### Supplied data
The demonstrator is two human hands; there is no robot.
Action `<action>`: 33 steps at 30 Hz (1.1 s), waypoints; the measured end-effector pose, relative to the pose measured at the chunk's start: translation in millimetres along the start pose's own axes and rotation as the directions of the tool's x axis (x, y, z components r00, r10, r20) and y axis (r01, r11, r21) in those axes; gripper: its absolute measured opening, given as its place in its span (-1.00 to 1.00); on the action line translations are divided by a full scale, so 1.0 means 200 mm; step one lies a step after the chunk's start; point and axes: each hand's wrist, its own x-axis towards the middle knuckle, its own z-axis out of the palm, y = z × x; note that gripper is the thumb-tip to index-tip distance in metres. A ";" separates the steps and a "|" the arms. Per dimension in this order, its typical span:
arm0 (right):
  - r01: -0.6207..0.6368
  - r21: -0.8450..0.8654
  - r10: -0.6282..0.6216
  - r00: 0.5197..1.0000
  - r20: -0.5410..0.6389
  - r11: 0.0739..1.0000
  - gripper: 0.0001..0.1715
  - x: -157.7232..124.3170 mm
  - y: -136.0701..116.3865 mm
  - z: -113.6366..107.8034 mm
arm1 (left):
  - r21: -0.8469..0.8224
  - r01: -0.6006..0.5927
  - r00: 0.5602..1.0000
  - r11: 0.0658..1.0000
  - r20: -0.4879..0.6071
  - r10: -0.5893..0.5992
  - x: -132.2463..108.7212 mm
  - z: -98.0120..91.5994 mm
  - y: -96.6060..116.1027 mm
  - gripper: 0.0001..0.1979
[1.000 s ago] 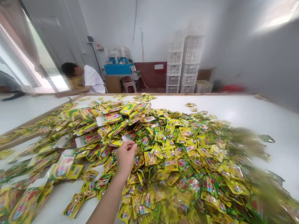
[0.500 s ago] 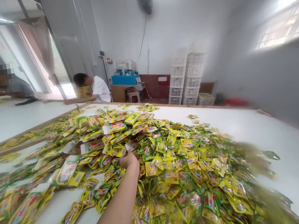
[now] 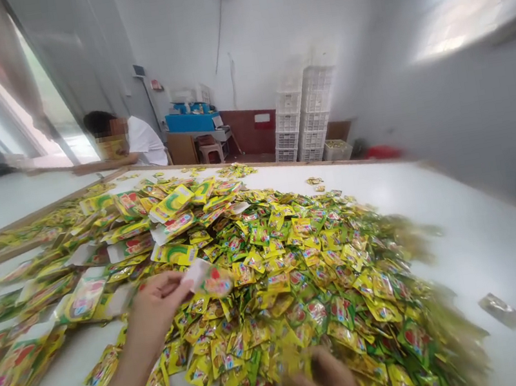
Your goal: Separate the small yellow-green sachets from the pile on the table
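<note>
My left hand (image 3: 159,296) pinches a small printed carton (image 3: 214,281) by its white end flap, holding it above a wide heap of sachets. The carton is yellow with red and green print and is tilted to the right. My right hand (image 3: 331,382) is low at the front edge of the heap, smeared by motion. A blurred yellow patch lies by its fingers, and I cannot make out whether it is gripped. Small shiny yellow and green sachets (image 3: 308,263) spread across the middle and right. Flat cartons (image 3: 169,204) are stacked behind and to the left of my left hand.
The white table (image 3: 383,179) has a wooden rim. A single silvery packet (image 3: 499,310) lies at right. Beyond the table are a person in a white top (image 3: 145,139), a blue-topped desk (image 3: 192,122) and stacked white crates (image 3: 313,106). Another person is at far left.
My left hand has drawn back from the carton pile toward me and left, now with a carton lifted in it. My right hand has come into view at the bottom. The view has shifted.
</note>
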 end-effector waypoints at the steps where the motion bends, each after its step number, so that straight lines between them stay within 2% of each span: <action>1: -0.006 0.092 0.008 1.000 -0.019 0.996 -0.63 0.03 -0.06 0.00 | 0.060 0.016 0.984 0.998 0.176 -0.027 -0.07 0.00 -0.01 -0.73; 2: 0.006 0.150 -0.001 0.999 -0.038 0.989 -0.60 0.07 -0.12 -0.01 | 0.120 0.019 0.936 0.993 0.347 -0.060 -0.15 0.03 -0.03 -0.78; 3: 0.025 0.169 -0.019 0.999 -0.040 0.985 -0.61 0.10 -0.17 -0.01 | 0.169 0.012 0.867 0.986 0.489 -0.094 -0.22 0.07 -0.05 -0.82; 4: 0.053 0.150 -0.050 0.998 -0.029 0.987 -0.65 0.13 -0.22 0.00 | 0.196 0.003 0.802 0.981 0.585 -0.119 -0.28 0.13 -0.08 -0.85; 6: 0.125 0.030 -0.126 0.992 0.022 0.992 -0.73 0.17 -0.26 0.00 | 0.191 0.011 0.724 0.981 0.676 -0.140 -0.38 0.23 -0.14 -0.86; 8: 0.217 -0.131 -0.206 0.974 0.095 0.967 -0.80 0.19 -0.24 0.00 | 0.172 0.053 0.687 0.984 0.708 -0.161 -0.44 0.31 -0.19 -0.86; 11: 0.328 -0.339 -0.276 0.942 0.192 0.882 -0.78 0.17 -0.19 -0.02 | 0.140 0.155 0.649 0.978 0.732 -0.208 -0.47 0.33 -0.24 -0.83; 15: 0.361 -0.513 -0.227 0.925 0.306 0.779 -0.73 0.16 -0.20 -0.07 | -0.005 0.351 0.589 0.936 0.779 -0.216 -0.56 0.33 -0.26 -0.72; 17: 0.364 -0.540 -0.184 0.915 0.359 0.759 -0.74 0.17 -0.23 -0.09 | -0.089 0.426 0.543 0.900 0.821 -0.176 -0.63 0.36 -0.29 -0.57; 18: 0.361 -0.546 -0.166 0.913 0.374 0.756 -0.75 0.18 -0.24 -0.10 | -0.125 0.438 0.529 0.890 0.836 -0.143 -0.66 0.39 -0.32 -0.55; 20: 0.342 -0.568 -0.129 0.915 0.382 0.748 -0.78 0.19 -0.27 -0.11 | -0.169 0.415 0.529 0.894 0.845 -0.085 -0.71 0.44 -0.38 -0.65; 23: 0.344 -0.633 -0.081 0.910 0.406 0.694 -0.81 0.20 -0.31 -0.14 | -0.168 0.351 0.560 0.921 0.826 -0.063 -0.74 0.48 -0.46 -0.78; 26: 0.449 -0.676 -0.049 0.851 0.523 0.584 -0.81 0.22 -0.38 -0.16 | -0.115 0.307 0.559 0.945 0.825 -0.081 -0.74 0.49 -0.47 -0.76; 28: 0.491 -0.678 -0.024 0.819 0.573 0.546 -0.80 0.23 -0.42 -0.17 | -0.121 0.310 0.548 0.943 0.833 -0.074 -0.74 0.48 -0.46 -0.71; 31: 0.427 -0.649 -0.013 0.841 0.541 0.630 -0.68 0.24 -0.43 -0.18 | -0.183 0.382 0.548 0.906 0.834 -0.062 -0.76 0.47 -0.45 -0.68; 33: 0.402 -0.603 -0.055 0.859 0.510 0.689 -0.71 0.24 -0.38 -0.18 | -0.204 0.404 0.561 0.892 0.825 -0.066 -0.77 0.46 -0.46 -0.71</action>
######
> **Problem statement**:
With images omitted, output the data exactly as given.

> **Response area**:
The demonstrator is two human hands; there is no robot.
Action `<action>`: 33 steps at 30 Hz (1.1 s), waypoints; the measured end-effector pose, relative to the pose measured at the chunk's start: translation in millimetres along the start pose's own axes and rotation as the directions of the tool's x axis (x, y, z components r00, r10, r20) and y axis (r01, r11, r21) in those axes; gripper: its absolute measured opening, given as its place in its span (-1.00 to 1.00); on the action line translations are divided by a full scale, so 1.0 means 200 mm; step one lies a step after the chunk's start; point and axes: each hand's wrist, its own x-axis towards the middle knuckle, its own z-axis out of the palm, y = z × x; note that gripper is the thumb-tip to index-tip distance in metres. A ";" separates the steps and a "|" the arms. Per dimension in this order, its typical span:
arm0 (right):
  - r01: -0.6207..0.6368
  - r21: -0.8450..0.8654
  - r10: -0.6282..0.6216
  - r00: 0.5197..1.0000
  - r20: -0.5410..0.6389
  - r11: 0.0739..1.0000
  - gripper: 0.0001..0.1715
  - x: -157.7232..124.3170 mm
  - y: -136.0701..116.3865 mm
  - z: -113.6366..107.8034 mm
arm1 (left):
  - r21: -0.8469..0.8224
  - r01: -0.6006..0.5927
  - r00: 0.5602..1.0000
  - r11: 0.0658..1.0000
  - r20: -0.4879..0.6071
  - r10: -0.5893..0.5992
  - x: -132.2463..108.7212 mm
  - z: -98.0120..91.5994 mm
  - y: -96.6060..116.1027 mm
  - gripper: 0.0001..0.1979
[1.000 s ago] 
[0.500 s ago] 
[now] 
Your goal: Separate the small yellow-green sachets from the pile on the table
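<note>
My left hand (image 3: 159,296) pinches a small printed carton (image 3: 214,281) by its white end flap, holding it above a wide heap of sachets. The carton is yellow with red and green print and is tilted to the right. My right hand (image 3: 331,382) is low at the front edge of the heap, smeared by motion. A blurred yellow patch lies by its fingers, and I cannot make out whether it is gripped. Small shiny yellow and green sachets (image 3: 308,263) spread across the middle and right. Flat cartons (image 3: 169,204) are stacked behind and to the left of my left hand.
The white table (image 3: 383,179) has a wooden rim. A single silvery packet (image 3: 499,310) lies at right. Beyond the table are a person in a white top (image 3: 145,139), a blue-topped desk (image 3: 192,122) and stacked white crates (image 3: 313,106). Another person is at far left.
My left hand has drawn back from the carton pile toward me and left, now with a carton lifted in it. My right hand has come into view at the bottom. The view has shifted.
</note>
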 end-effector waypoints at the steps where the motion bends, each after its step number, so that straight lines between them stay within 2% of each span: <action>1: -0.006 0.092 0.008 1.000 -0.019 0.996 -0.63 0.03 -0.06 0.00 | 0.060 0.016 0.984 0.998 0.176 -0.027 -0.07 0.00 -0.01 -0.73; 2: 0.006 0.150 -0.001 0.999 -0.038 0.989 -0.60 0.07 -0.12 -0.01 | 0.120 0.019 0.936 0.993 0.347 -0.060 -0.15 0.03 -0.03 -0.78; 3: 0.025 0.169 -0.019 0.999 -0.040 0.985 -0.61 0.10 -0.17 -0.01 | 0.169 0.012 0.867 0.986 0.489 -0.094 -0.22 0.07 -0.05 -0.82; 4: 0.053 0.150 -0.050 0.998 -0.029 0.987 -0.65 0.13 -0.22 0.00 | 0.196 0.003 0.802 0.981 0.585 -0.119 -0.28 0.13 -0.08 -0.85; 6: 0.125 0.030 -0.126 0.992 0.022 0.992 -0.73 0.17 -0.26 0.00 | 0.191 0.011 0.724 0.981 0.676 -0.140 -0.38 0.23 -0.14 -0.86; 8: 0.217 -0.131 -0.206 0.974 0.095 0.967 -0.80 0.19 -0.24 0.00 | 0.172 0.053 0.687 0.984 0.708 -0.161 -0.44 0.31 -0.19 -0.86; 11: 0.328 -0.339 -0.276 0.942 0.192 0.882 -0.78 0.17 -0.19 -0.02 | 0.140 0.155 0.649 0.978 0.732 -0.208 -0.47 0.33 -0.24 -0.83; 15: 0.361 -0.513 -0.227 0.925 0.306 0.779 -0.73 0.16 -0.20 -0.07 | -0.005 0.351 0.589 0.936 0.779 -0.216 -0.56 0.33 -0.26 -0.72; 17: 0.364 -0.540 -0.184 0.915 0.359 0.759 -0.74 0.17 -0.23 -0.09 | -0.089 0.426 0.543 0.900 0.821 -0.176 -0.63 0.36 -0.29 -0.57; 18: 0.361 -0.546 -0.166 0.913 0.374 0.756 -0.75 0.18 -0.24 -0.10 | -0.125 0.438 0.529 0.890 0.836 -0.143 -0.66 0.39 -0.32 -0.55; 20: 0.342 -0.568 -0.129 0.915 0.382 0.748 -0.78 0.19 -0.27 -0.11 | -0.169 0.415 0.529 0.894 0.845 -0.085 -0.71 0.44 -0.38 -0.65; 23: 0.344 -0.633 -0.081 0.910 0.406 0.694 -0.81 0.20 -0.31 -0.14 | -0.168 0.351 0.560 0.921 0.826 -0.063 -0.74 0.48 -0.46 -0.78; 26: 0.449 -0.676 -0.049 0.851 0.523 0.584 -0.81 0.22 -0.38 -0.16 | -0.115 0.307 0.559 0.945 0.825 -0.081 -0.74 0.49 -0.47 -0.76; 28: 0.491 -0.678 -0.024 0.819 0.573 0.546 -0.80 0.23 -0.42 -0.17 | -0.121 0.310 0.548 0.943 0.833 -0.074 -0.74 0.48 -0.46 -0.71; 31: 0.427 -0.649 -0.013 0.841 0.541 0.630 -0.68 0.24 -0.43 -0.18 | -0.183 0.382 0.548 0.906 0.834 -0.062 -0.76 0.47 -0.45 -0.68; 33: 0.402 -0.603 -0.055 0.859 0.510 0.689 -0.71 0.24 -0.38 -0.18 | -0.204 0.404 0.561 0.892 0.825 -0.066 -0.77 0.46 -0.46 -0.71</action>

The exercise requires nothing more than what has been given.